The city manager told those present that drug seizure funds would be used for removal. Because those funds are being used, the city may not hire personnel for the purpose of graffiti abatement; however, it can contract the service.

Drug seizure funds may be used for capital outlay, but may not supplant normal budgetary expenditures.

Moss said that the [police] chief had talked with people who said that they could remove graffiti with a pressure washer and chemicals.

The manager went on to describe a cumbersome process in which an owner must be notified of the need to remove graffiti from his or her property. The owner then has the right of a hearing, with the city manager as the hearing officer.

Public Safety Committee member Lynn Harper commently wryly that Henderson ordinances are always complicated and sometimes unenforceable.

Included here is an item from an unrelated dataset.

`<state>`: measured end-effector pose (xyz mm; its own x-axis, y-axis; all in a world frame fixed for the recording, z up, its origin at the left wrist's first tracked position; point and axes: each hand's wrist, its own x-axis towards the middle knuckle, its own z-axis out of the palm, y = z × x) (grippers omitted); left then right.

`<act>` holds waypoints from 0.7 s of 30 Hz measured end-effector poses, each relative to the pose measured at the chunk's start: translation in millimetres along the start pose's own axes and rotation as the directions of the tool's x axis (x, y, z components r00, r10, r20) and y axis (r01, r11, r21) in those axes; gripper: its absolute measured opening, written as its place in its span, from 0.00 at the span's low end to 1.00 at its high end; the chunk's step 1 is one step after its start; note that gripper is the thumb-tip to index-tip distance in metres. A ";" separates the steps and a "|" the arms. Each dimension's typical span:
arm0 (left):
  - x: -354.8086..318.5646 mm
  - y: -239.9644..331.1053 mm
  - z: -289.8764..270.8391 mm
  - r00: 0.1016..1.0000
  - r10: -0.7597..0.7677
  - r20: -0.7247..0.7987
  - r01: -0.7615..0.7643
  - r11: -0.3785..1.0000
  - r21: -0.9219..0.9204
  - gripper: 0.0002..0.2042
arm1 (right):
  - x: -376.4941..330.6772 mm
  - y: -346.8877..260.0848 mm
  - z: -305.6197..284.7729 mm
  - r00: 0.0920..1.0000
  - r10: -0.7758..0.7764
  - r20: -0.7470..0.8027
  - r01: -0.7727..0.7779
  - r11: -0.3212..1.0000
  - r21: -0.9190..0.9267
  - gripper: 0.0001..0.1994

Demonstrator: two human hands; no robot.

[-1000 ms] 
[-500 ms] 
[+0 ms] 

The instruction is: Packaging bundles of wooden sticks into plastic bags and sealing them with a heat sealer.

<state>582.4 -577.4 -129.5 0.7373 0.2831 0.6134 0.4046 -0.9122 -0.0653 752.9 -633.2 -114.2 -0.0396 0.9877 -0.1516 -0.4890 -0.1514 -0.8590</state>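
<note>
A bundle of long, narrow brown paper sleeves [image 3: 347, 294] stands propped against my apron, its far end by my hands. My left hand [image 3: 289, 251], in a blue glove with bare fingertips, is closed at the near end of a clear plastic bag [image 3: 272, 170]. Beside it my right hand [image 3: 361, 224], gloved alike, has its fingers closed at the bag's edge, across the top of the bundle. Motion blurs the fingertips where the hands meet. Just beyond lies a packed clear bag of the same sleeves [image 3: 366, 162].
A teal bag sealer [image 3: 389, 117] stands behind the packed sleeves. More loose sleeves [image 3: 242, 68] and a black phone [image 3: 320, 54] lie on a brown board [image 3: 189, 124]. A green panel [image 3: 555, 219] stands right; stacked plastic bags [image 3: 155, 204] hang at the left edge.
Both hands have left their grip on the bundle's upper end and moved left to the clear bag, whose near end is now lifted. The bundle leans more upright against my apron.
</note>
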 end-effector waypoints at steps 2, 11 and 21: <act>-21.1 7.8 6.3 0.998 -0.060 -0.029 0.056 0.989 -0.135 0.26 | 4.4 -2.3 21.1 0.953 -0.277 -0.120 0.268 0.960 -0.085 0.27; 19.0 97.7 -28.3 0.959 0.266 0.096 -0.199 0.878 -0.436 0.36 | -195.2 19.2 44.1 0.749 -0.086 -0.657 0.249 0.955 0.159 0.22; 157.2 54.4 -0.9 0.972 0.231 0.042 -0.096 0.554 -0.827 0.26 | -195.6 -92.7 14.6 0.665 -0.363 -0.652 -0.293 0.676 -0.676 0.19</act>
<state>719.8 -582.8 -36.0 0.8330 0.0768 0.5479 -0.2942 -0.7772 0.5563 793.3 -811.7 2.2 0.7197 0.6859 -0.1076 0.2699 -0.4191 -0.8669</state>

“The last thing I want to do is get involved in being a hearing officer,” Moss said.

Harper stated that for private buildings, the owner is responsible.

“It’s a cost of doing business,” she told the committee.

She went on to tell fellow members that she did not want the city to get involved with graffiti removal from private property in the same way that it is already involved with cutting vacant lots.

When Henderson City Council member Garry Daeke mentioned that the businesses of Henderson are not responsible for graffiti, Harper rejoined that the taxpayer is not responsible either.

Harper emphasized that if people will get graffiti off, it will keep it from coming back.

Council member Elissa Yount told members that the school system addresses the problem by removing graffiti as soon as it occurs.

Yount also noted that most people assume that it must be painted over rather than removed.

Home in Henderson has noticed one business that has painted over graffiti. The graffiti is still visible underneath the new coat of paint.

When asked if the city is responsible for removing graffiti from traffic signs, Moss indicated that the city is responsible, and that most of the time it must replace the sign, since the light-reflecting quality of the sign is affected by the paint-removing chemicals.

Assistant City Manager Mark Warren mentioned that some areas around Daniel Street have significant graffiti in the road itself. He told members that the city was attempting to get rid of it using various chemicals.

Yount commented that the city did not write the graffiti ordinance to be punitive. She said that the purpose of government is to do for people what they cannot do for themselves.

“We have to tell them that they have to do it,” Yount said.

Harper suggested asking the Henderson-Vance Chamber of Commerce to put out a sheet explaining to businesses in layman’s terms the provisions of the anti-graffiti ordinance.

Daeke alternately suggested using the money in the anti-graffiti trust fund, approximately $40,000, to quickly remove as much graffiti as possible in a first-time sweep of the city in what he termed a “soft-stick approach”. He said the city should make it clear that it is happy to do it the first time, but businesses should be aware that they are on their own subsequently.

Council member Ranger Wilkerson warned that if the removal process damaged private property, the city would be liable.

It was decided that Moss would research how other municipal goverments approach anti-graffiti enforcement in their communities.